You can obtain the module's source code by cloning the project's repository using git like so:

git clone --recursive https://github.com/RedisAI/redis-inference-optimization

Switch to the project's directory with:

cd redis-inference-optimization

Building the Dependencies

Use the following script to download and build the libraries of the various redis-inference-optimization backends (TensorFlow, PyTorch, ONNXRuntime) for CPU only:

bash get_deps.sh

Alternatively, you can run the following to fetch the backends with GPU support.

bash get_deps.sh gpu

Building the Module

Once the dependencies have been built, you can build the redis-inference-optimization module with:

make -C opt clean ALL=1
make -C opt

Alternatively, run the following to build redis-inference-optimization with GPU support:

make -C opt clean ALL=1
make -C opt GPU=1

Backend Dependancy

Redis-inference-optimization currently supports PyTorch (libtorch), Tensorflow (libtensorflow), TensorFlow Lite, and ONNXRuntime as backends. This section shows the version map between redis-inference-optimization and supported backends. This extremely important since the serialization mechanism of one version might not match with another. For making sure your model will work with a given redis-inference-optimization version, check with the backend documentation about incompatible features between the version of your backend and the version redis-inference-optimization is built with.
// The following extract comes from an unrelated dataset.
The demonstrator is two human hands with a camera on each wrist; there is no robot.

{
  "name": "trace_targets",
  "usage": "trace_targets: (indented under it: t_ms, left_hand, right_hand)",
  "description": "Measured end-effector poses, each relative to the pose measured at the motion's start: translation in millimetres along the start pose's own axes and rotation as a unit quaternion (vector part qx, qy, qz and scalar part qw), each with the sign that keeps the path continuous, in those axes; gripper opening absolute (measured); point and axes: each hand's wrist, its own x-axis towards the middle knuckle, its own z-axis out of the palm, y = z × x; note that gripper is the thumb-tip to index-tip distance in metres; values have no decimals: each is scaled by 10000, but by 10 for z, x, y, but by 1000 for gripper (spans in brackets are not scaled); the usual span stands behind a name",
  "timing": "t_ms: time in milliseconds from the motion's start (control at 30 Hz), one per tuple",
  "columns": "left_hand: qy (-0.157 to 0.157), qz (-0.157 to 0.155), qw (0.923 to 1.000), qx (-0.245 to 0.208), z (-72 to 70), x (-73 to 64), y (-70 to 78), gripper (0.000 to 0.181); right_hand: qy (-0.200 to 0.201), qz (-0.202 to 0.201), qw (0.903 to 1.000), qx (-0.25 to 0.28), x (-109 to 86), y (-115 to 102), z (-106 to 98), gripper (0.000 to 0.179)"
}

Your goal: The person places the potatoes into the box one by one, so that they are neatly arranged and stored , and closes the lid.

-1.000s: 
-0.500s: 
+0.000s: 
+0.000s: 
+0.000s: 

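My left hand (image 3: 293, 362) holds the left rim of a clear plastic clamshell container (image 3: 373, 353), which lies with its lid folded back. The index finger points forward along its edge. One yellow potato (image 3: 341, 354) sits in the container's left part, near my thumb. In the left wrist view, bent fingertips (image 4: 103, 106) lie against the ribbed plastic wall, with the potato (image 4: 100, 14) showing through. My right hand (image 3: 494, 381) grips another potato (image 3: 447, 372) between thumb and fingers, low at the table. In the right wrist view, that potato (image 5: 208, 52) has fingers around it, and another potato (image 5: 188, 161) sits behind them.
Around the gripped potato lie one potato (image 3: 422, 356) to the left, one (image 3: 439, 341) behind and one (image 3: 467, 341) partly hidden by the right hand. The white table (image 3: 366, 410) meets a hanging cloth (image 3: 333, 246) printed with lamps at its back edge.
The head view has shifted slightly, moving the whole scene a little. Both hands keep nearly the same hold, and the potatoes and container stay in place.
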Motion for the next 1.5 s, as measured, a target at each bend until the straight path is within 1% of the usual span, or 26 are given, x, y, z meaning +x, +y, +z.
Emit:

redis-inference-optimization PyTorch TensorFlow TFLite ONNXRuntime
1.0.3 1.5.0 1.15.0 2.0.0 1.2.0
1.2.7 1.11.0 2.8.0 2.0.0 1.11.1
master 1.11.0 2.8.0 2.0.0 1.11.1

Note: Keras and TensorFlow 2.x are supported through graph freezing.

Loading the Module

To load the module upon starting the Redis server, simply use the --loadmodule command line switch, the loadmodule configuration directive or the Redis MODULE LOAD command with the path to module's library.

For example, to load the module from the project's path with a server command line switch use the following:

redis-server --loadmodule ./install-cpu/redis-inference-optimization.so

Give it a try

Once loaded, you can interact with redis-inference-optimization using redis-cli.

Client libraries

Some languages already have client libraries that provide support for redis-inference-optimization's commands. The following table lists the known ones:

Project Language License Author URL
JredisAI Java BSD-3 RedisLabs Github
redisAI-py Python BSD-3 RedisLabs Github
redisAI-go Go BSD-3 RedisLabs Github
redisAI-js Typescript/Javascript BSD-3 RedisLabs Github
redis-modules-sdk TypeScript BSD-3-Clause Dani Tseitlin Github
redis-modules-java Java Apache-2.0 dengliming Github
smartredis C++ BSD-2-Clause Cray Labs Github
smartredis C BSD-2-Clause Cray Labs Github
smartredis Fortran BSD-2-Clause Cray Labs Github
smartredis Python BSD-2-Clause Cray Labs Github

License

Redis-inference-optimization is licensed under your choice of the Redis Source Available License 2.0 (RSALv2) or the Server Side Public License v1 (SSPLv1).